Look through the material below and copy exactly the lines from the line with "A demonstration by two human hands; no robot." to the line with "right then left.", those two lines included.
+-------+
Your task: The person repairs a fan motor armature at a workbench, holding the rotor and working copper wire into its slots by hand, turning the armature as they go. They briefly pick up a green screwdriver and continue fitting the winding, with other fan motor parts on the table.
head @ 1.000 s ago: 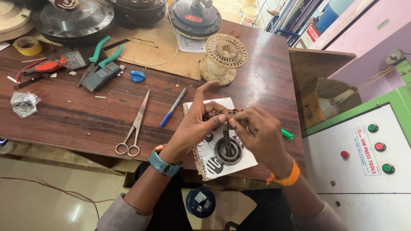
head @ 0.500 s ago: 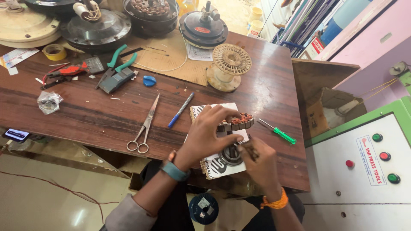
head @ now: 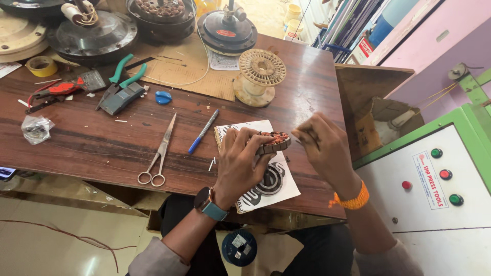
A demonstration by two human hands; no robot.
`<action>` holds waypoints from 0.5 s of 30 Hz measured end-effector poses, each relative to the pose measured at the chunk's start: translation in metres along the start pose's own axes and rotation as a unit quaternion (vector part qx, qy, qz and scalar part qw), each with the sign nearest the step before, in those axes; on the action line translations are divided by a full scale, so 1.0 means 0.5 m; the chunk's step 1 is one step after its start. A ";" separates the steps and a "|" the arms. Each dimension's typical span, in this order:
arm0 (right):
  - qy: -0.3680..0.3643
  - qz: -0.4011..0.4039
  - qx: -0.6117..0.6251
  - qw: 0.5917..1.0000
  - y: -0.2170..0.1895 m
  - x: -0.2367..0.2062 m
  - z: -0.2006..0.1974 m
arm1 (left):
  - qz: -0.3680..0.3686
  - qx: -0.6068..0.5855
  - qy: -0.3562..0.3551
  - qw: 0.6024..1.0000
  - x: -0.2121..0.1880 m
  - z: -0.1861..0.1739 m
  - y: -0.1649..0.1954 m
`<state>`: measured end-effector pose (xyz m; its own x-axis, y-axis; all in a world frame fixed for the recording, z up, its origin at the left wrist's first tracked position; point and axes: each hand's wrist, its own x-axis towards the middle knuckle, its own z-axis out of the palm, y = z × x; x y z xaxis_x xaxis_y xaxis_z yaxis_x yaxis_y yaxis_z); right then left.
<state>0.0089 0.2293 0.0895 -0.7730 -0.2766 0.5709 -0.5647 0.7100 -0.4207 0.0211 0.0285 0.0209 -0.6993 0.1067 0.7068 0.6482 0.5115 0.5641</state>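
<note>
The left hand [head: 240, 163] hides most of the wound stator [head: 273, 142].

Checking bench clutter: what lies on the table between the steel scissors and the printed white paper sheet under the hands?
Head view: a blue pen lies diagonally between the steel scissors and the printed white paper sheet.

The left hand [head: 239, 162], a watch on its wrist, curls palm-down with fingers bent in a closed grip, while the right hand [head: 323, 148], an orange band at its wrist, hovers just beside it, fingers pinched together.
</note>
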 end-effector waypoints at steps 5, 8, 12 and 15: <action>-0.025 -0.030 0.005 0.999 0.007 0.054 0.036 | -0.026 -0.030 -0.024 0.999 0.010 -0.009 0.005; -0.043 -0.049 -0.007 0.998 0.019 0.067 0.055 | -0.092 -0.160 -0.073 0.980 0.028 -0.014 -0.009; -0.040 -0.070 0.020 0.997 0.022 0.065 0.068 | -0.260 -0.456 -0.116 0.844 0.058 -0.015 -0.040; -0.026 -0.054 0.013 0.998 0.009 0.053 0.069 | -0.287 -0.498 -0.120 0.810 0.057 -0.011 -0.046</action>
<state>-0.0241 0.2029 0.0786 -0.7211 -0.3844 0.5764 -0.6522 0.6572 -0.3777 -0.0119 0.0149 0.0305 -0.9324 0.3194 0.1694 0.0329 -0.3916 0.9196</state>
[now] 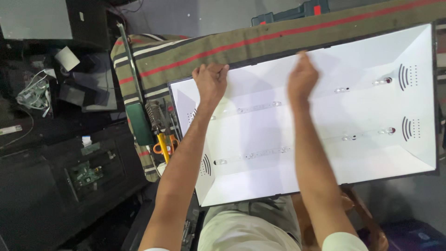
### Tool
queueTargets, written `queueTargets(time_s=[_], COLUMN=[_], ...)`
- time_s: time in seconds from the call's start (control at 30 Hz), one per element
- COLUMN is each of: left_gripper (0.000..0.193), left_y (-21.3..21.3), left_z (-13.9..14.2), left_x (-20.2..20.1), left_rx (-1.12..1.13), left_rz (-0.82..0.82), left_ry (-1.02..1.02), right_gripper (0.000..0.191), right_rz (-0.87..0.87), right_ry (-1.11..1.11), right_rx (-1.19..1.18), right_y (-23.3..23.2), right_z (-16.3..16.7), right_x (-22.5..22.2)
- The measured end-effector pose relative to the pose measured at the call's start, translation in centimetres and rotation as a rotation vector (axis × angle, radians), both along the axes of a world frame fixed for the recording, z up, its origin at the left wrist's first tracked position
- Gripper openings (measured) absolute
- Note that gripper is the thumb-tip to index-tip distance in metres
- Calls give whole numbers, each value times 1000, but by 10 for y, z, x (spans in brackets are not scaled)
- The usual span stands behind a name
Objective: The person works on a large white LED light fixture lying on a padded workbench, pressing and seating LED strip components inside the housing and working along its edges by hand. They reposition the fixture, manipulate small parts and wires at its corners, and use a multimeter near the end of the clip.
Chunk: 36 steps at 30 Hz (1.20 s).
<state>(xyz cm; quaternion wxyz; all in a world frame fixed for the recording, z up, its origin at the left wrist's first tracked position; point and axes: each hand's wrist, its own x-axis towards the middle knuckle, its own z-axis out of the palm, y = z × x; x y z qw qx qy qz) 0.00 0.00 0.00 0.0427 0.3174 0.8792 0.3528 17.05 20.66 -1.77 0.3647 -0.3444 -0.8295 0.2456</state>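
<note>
White backlight panel (325, 153): lies beneath both grips. Left hand (211, 83) curled on its far edge; right hand (302, 79) edge-on, fingers pressed together, blurred.

An electronics repair workshop: bare circuit boards (88, 174), a soldering iron (155, 122) and an opened backlight panel (325, 139) on a bench.
</note>
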Motion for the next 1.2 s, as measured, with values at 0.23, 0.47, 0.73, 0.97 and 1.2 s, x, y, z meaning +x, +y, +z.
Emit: queueTargets(time_s=[0.23, 0.47, 0.73, 0.97, 1.2], left_gripper=[15, 11, 19, 22, 23], left_y=[-12, -27, -45, -65, -83], left_z=[4, -13, -19, -21, -11], left_x=[-14, -16, -30, -41, -45], left_rx=[-24, -37, -146, -92, -127], left_rz=[-4, -36, -17, -28, 8], left_ry=[-10, -2, -48, -35, -41], right_gripper=[18, 9, 21, 13, 4], right_rz=[52, -47, 66, -92, -159], right_ry=[-197, -299, -228, -412, -328], right_rx=[-4, 109, 147, 117, 149], right_y=[10, 119, 87, 144, 175], right_z=[30, 29, 11, 20, 17], right_x=[2, 74, 57, 81, 99])
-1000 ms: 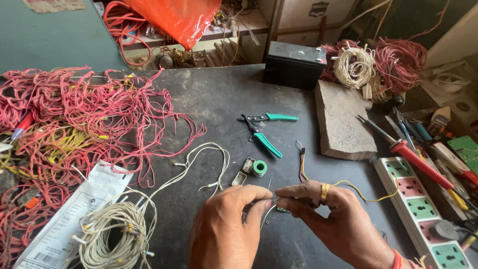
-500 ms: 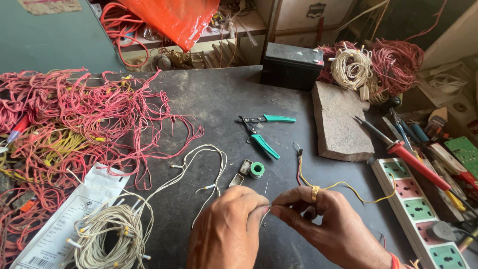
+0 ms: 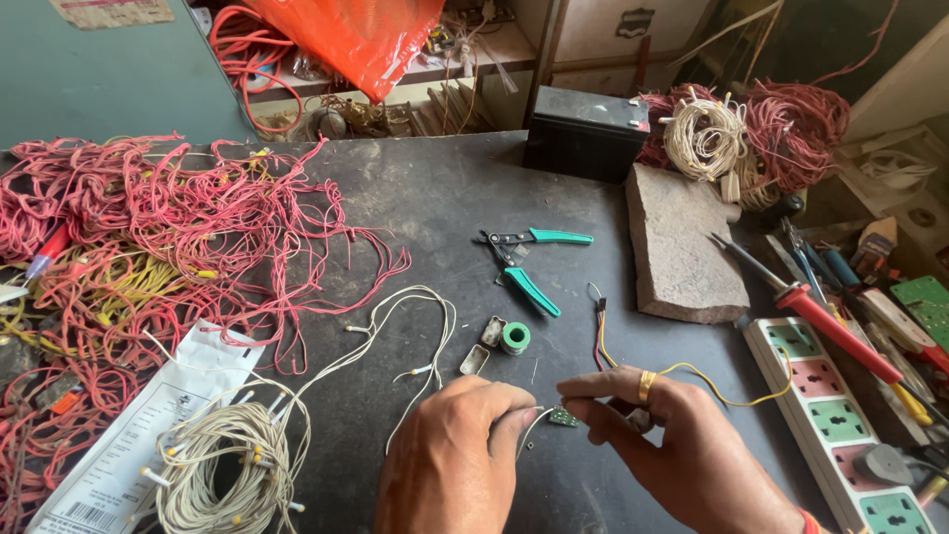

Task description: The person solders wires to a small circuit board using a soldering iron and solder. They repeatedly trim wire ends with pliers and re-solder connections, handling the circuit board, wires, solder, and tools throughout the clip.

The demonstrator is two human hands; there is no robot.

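step: joining a thin white wire (image 3: 531, 432) to a tiny green board (image 3: 563, 417) | left hand (image 3: 455, 460) pinches the wire | right hand (image 3: 682, 450) pinches the board, at 6 o'clock on the table (image 3: 435, 208) | next: probably hold both steady; the joint is too small to see

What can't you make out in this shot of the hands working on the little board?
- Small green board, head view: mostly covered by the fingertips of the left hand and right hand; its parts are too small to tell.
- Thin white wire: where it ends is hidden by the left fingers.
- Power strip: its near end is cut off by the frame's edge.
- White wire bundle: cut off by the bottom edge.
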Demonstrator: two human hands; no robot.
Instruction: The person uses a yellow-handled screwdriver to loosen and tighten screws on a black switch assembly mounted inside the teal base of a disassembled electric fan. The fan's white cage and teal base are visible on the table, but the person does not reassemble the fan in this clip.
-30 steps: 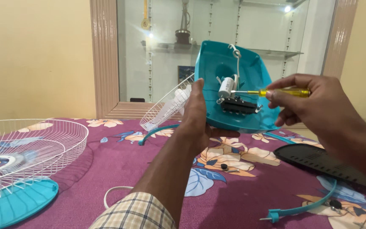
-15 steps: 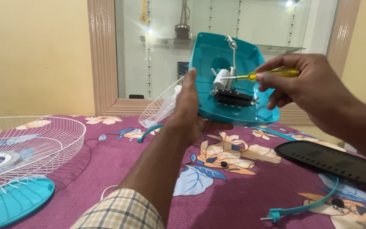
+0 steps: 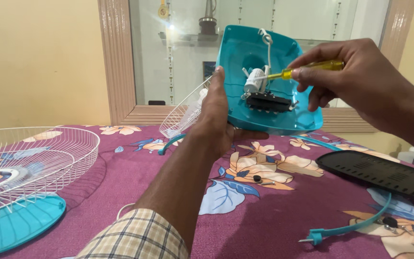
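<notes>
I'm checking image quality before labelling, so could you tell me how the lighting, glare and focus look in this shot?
Head view: even, soft daylight; bright glare spots on the glass panel behind; the teal fan base, left hand and right hand holding the yellow screwdriver are sharp; the white wire grille at the left edge looks slightly stretched.

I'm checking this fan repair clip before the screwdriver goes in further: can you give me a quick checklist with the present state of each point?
1. Teal fan base steadied by the left hand: ok, held tilted above the cloth.
2. Yellow-handled screwdriver gripped in the right hand: ok.
3. Tip seated on a screw: cannot tell, it ends beside the white cylinder.
4. White cord away from the tip: ok.
5. Loose screws on the cloth, away from the edge: ok.
</notes>
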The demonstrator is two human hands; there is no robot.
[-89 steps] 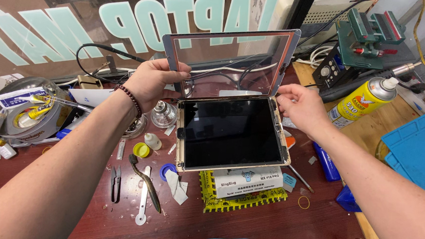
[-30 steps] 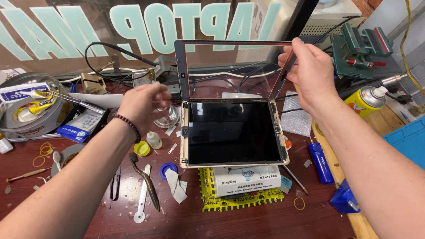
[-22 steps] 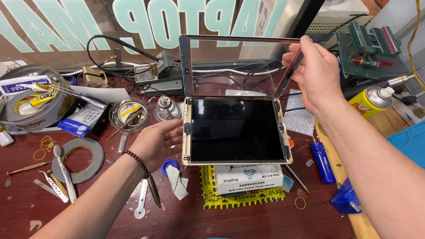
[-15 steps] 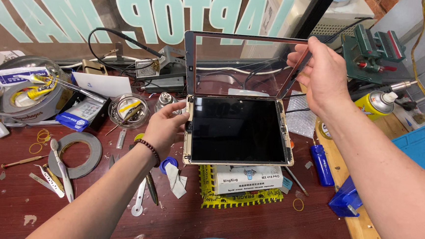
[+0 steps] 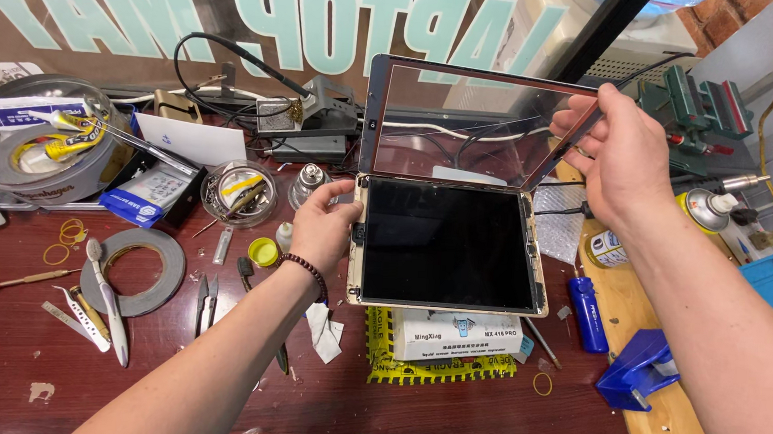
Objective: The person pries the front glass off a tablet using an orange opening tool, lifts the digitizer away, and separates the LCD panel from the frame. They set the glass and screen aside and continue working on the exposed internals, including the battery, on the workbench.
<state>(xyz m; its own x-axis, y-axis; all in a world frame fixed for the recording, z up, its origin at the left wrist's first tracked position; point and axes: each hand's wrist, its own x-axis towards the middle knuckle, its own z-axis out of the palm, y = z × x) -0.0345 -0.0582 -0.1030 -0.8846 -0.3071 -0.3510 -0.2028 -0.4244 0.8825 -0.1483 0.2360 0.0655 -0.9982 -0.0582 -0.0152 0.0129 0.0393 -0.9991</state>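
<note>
On the dark red table [image 5: 481, 419] lies a tablet [image 5: 446, 245], propped on a white box [image 5: 455, 336]. Its thin glass panel [image 5: 473, 124] is lifted open at the far edge like a lid. The right hand [image 5: 618, 160] pinches the panel's right edge; the left hand [image 5: 323, 227] presses on the tablet's left frame. The glass seems light, stiff and fragile, so holding by the edges is safest.
</note>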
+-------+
=== Solution to the exercise ===
A demonstration by two human hands; no robot.
`<action>` holds waypoints from 0.5 s of 30 Hz measured end-effector poses, each relative to the pose measured at the chunk's start: translation in metres along the start pose's own axes and rotation as a unit quaternion (vector part qx, qy, qz and scalar part qw), each with the sign nearest the step before, in those axes; on the action line translations are divided by a full scale, so 1.0 means 0.5 m; the chunk's step 1 is one step after its start. A ";" separates the steps and a "|" the arms. Each dimension's typical span, in this order:
arm0 (right):
  - qy: -0.3680..0.3643
  - qz: -0.4011..0.4039
  - qx: -0.6117..0.6251
  - qw: 0.5917..1.0000
  - y: -0.2170..0.1895 m
  - x: -0.2367..0.2062 m
  - z: -0.2006..0.1974 m
arm1 (left):
  - qz: -0.3680..0.3686
  - qx: -0.6068..0.5855
  - qy: -0.3562..0.3551
  - qw: 0.6024..1.0000
  - x: -0.2121..0.1880 m
  - z: -0.1861..0.1739 m
  - y: -0.1649..0.1954 m
`<state>`: measured end-effector pose (xyz m; its own x-axis, y-axis; all in a world frame fixed for the recording, z up, its origin at the left wrist's first tracked position; point and axes: each hand's wrist, its own x-axis towards the middle knuckle, its own z-axis out of the palm, y = z × x; x y z xaxis_x xaxis_y xaxis_z yaxis_x yaxis_y yaxis_z); right then left.

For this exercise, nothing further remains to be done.